The ideal site for a nuclear plant is one for which there is no evidence of any seismic activity over the past millennia; is not subject to hurricanes, tornadoes or floods. It should be in an endless expanse of unpopulated desert with an abundant supply of very cold water flowing nowhere and containing no aquatic life. Most important, it should be adjacent to a major load center.
BUT periodic low-level discharges are not what principally alarms anti-reactor groups. The big fear is of a major accident at Vernon. Although it is certain that the plant cannotsustain a full, A-bomb blast, it can easily run out of control, melting its safety devices and enclosures. Such overheating would cause explosions of superheated water which could rupture the reactor shielding, releasing highly radioactive particles and gases.
Such a disaster was investigated by the AEC in its own Brookhaven Report, which suggested that reactors one-fifth the size of current models could contaminate up to 150,000 square miles of land, kill 3,400 people outright, cause 55,000 premature cancer deaths, and force evacuation of 450,000 people for over one year. An additional 4 million might have to be kept under close surveillance. Damage could exceed $7 billion. Such a peace-time, man-made catastrophe boggles the imagination. And physicist-writer Dr. Ralph Lapp has said he feels "Before the year 2000 it would appear a certainty that we will have a serious accident."

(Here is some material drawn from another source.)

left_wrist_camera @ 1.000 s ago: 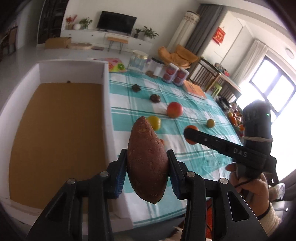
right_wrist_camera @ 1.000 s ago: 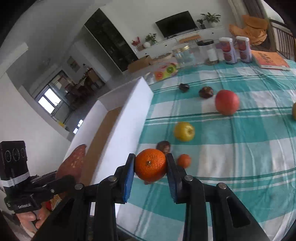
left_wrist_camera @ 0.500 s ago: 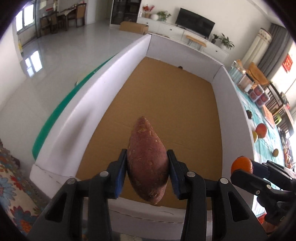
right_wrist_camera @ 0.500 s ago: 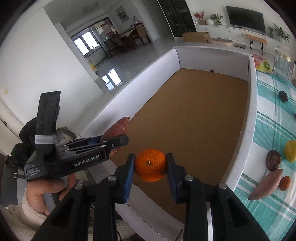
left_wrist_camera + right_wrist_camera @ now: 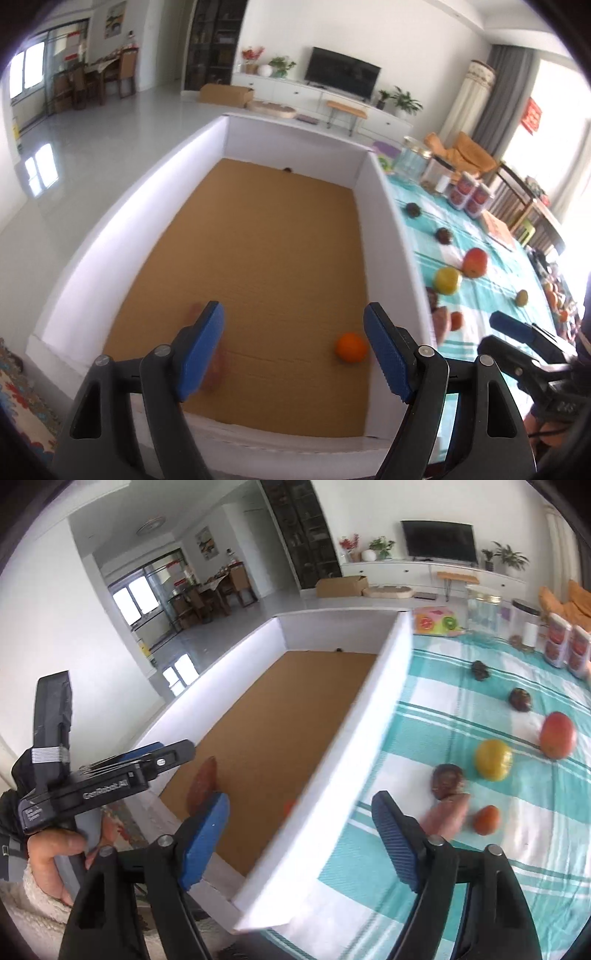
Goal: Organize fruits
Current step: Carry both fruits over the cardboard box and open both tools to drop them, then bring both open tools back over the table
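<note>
Both claws were spreading apart with nothing between their pads. The left gripper (image 5: 293, 347) hung over the near end of the white box (image 5: 391, 236). Just past its left pad, blurred and half hidden by it, lay the sweet potato (image 5: 216, 365) on the cardboard floor; just inside its right pad sat the orange (image 5: 351, 346), close against the box's right wall.

The right gripper (image 5: 301, 834) stood astride that same wall, its left pad over the box, its right pad over the striped tablecloth (image 5: 461, 886). The coming pick, by my reading, turned on what lay ahead and right of this claw: a second sweet potato (image 5: 445, 812), nearest of all, just beyond the right pad, its long axis running away from the claw and slightly rightward, its far end apparently touching a dark fruit (image 5: 447, 781). Beside it was a small orange fruit (image 5: 487, 819); farther off, a yellow fruit (image 5: 493, 758), then a red apple (image 5: 557, 734). The right hand was plainly the nearer one to these.

The right wrist view showed the dropped sweet potato's whole outline and the left claw's side, but only a sliver of the orange; the left wrist view showed the orange whole.
</note>
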Tool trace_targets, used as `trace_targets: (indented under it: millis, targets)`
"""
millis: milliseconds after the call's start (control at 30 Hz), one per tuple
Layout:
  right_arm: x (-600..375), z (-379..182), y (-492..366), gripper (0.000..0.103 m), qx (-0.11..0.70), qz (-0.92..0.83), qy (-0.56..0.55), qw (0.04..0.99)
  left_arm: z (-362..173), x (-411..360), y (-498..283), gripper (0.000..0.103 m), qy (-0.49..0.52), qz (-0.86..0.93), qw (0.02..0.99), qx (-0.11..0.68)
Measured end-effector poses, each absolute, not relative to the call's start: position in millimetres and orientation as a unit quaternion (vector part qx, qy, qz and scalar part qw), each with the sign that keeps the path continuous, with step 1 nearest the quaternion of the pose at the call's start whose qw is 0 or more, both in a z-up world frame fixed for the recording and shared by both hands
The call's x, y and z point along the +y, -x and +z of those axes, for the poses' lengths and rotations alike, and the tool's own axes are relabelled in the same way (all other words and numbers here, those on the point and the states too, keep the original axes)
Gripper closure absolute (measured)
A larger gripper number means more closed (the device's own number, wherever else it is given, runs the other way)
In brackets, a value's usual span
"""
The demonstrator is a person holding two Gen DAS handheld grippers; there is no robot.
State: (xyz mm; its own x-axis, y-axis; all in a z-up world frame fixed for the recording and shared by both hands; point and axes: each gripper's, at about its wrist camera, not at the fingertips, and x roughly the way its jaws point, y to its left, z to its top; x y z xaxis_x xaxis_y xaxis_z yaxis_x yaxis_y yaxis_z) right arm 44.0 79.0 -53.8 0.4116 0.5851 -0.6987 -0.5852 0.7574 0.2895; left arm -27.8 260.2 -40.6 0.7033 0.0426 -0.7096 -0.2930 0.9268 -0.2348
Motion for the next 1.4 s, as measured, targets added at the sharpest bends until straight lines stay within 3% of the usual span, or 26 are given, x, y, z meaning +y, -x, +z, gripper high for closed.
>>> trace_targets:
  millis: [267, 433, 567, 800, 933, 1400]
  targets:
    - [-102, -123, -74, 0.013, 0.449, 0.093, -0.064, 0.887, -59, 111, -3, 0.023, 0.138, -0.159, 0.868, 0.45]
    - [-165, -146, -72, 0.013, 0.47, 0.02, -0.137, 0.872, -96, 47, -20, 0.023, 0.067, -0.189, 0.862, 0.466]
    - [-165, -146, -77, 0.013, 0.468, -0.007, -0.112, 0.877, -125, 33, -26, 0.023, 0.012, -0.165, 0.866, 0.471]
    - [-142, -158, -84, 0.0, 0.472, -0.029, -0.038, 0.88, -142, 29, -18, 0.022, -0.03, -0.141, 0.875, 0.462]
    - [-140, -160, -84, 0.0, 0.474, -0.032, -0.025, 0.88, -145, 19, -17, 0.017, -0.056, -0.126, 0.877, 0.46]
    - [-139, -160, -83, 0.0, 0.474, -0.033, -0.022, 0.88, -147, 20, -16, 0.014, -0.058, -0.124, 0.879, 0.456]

How well equipped are reactors to avert accidents? Out of almost 4000 construction standards for nuclear plants only about 100 have been officially recognized. And in the recent construction of a reactor in Gravel Neck, Virginia, the welding superintendent admitted that as many as 5000 welds in vital parts of the structure could be defective. A cooling water failure might precipitate a "runaway" which could cause a high-power steam explosion within one-hundredth of a second. Vernon's emergency cooling system takes from three to ten seconds to become effectively operational.
There will be no full-scale test of emergency systems at Vernon before 1973 or 1974 because the test facility has been delayed in construction. Testing will take place at the National Reactor Testing site near Idaho Falls, but results will not come before 1975. And, as Dr. Milton Shaw, AEC director of reactor development, testified before Congress, "Seventy-one utilities and twenty architect-engineering firms are working on nuclear power plants. Most of these personnel are trying to build the first nuclear plant they ever built."

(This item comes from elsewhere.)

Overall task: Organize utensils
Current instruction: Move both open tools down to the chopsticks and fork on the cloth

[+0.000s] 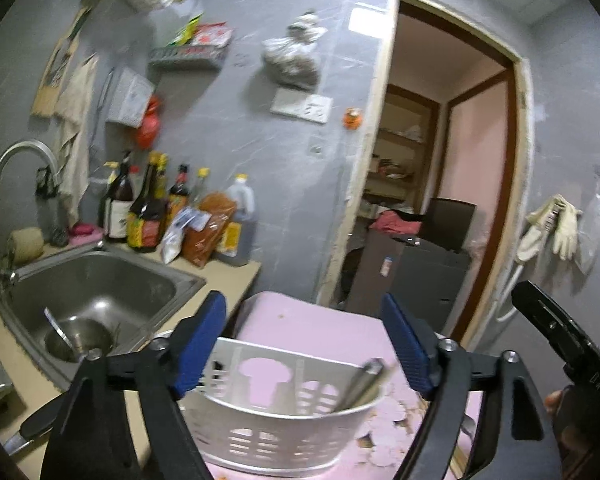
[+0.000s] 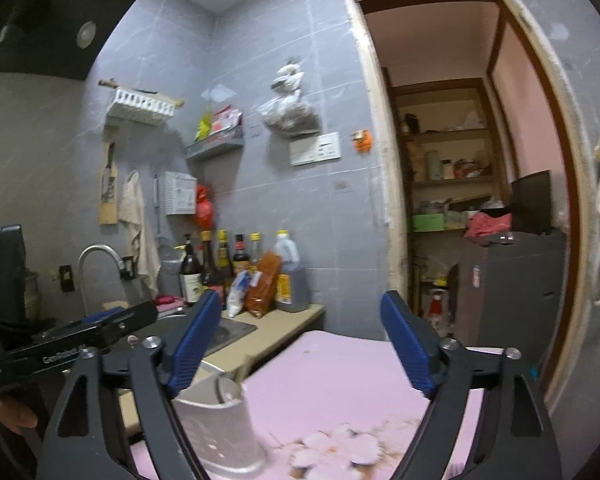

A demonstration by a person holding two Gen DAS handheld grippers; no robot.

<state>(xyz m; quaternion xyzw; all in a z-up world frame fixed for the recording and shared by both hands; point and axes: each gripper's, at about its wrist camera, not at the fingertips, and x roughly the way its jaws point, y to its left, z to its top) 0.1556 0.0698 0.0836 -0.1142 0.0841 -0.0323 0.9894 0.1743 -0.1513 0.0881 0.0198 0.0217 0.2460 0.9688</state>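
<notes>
A white slotted utensil holder (image 1: 284, 420) stands on a pink flowered table top (image 1: 312, 324), with a metal utensil handle (image 1: 360, 384) leaning inside at its right. My left gripper (image 1: 304, 344) is open and empty, just above and in front of the holder. My right gripper (image 2: 300, 344) is open and empty, above the pink table (image 2: 340, 380), with the holder (image 2: 220, 428) low at its left finger. The left gripper's body (image 2: 60, 340) shows at the left of the right wrist view. A utensil (image 1: 60, 330) lies in a steel bowl (image 1: 76, 340) in the sink.
A steel sink (image 1: 100, 280) with a curved tap (image 1: 24, 168) is at the left. Sauce bottles and packets (image 1: 180, 216) crowd the counter behind it. A black-handled tool (image 1: 32, 428) lies on the counter's near edge. An open doorway (image 1: 440, 160) is at the right.
</notes>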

REACTORS are licensed under the Research and Medical Section of the Atomic Energy Act. They have not yet been deemed of "practical value" by the AEC, according to the act. Yet over 92 are now being actually designed. In short, nuclear power plants are colossal experiments, with entirely untested emergency systems, poorly defined construction standards, built by complete novices. Is this why no insurance company in the nation will cover the risk involved? In fact, no utilities would consider building nuclear plants until the Price-Anderson Act of 1957 absolved them of all financial responsibility. The government, under this form of subsidy, limits payments in the case of an accident to $560 million per reactor, although the AEC itself has estimated damages from small reactors to be as high as $7 billion.
Given the lack of operating experience and their novelty, why aren't reactors built underground as in Sweden and Switzerland? This has been advocated for many years by Dr. Edward Teller (proverbial father of the H-bomb) and others in this country. The reason is simple. As has been proven in Britain, which generates four times as much electricity from fission as the U. S., nuclear reactors are simply more costly than other forms of power. Underground construction would be prohibitively expensive.
What about other sources of power? When many estimate that there are over 300 years of fossil fuels left-coal, shale, oil, natural gas-and that geothermal, fusion, solar, magneto-hydrodynamics and other clean power technologies are just around the corner, why the rush for fission? These other power technologies haven't been given a chance. The AEC spends 83 per cent of its research dollar on fission power. Con Edison spent more on advertising last year than on all research. In fact, over ten times as much is spent on advertising for electricity as is spent on research into non-fission power sources.
As a result Senator Mike Gravel (D-Alaska) has announced a bill to call for a moratorium on reactor building and the creation of a national energy agency to oversee the AEC and stop reckless proliferation of atomic reactors.
In the meantime, conservation groups and the state have recently obtained some important concessions from Vermont Yankee in the form on improved emissions standards for the Vernon plant. But Vermont continues to explain that it is entirely unable to conduct effective monitoring and enforcement of the improved standards. And it is also incapable of coping with a major accident.
( Members of the New England Coalition on Nuclear Pollution will be in Cambridge on Sunday [ March 14, Sever 1, 2 p. m. ] to explain their opposition to the Vernon power plant. Hearings on the Vernon power station should begin late this month.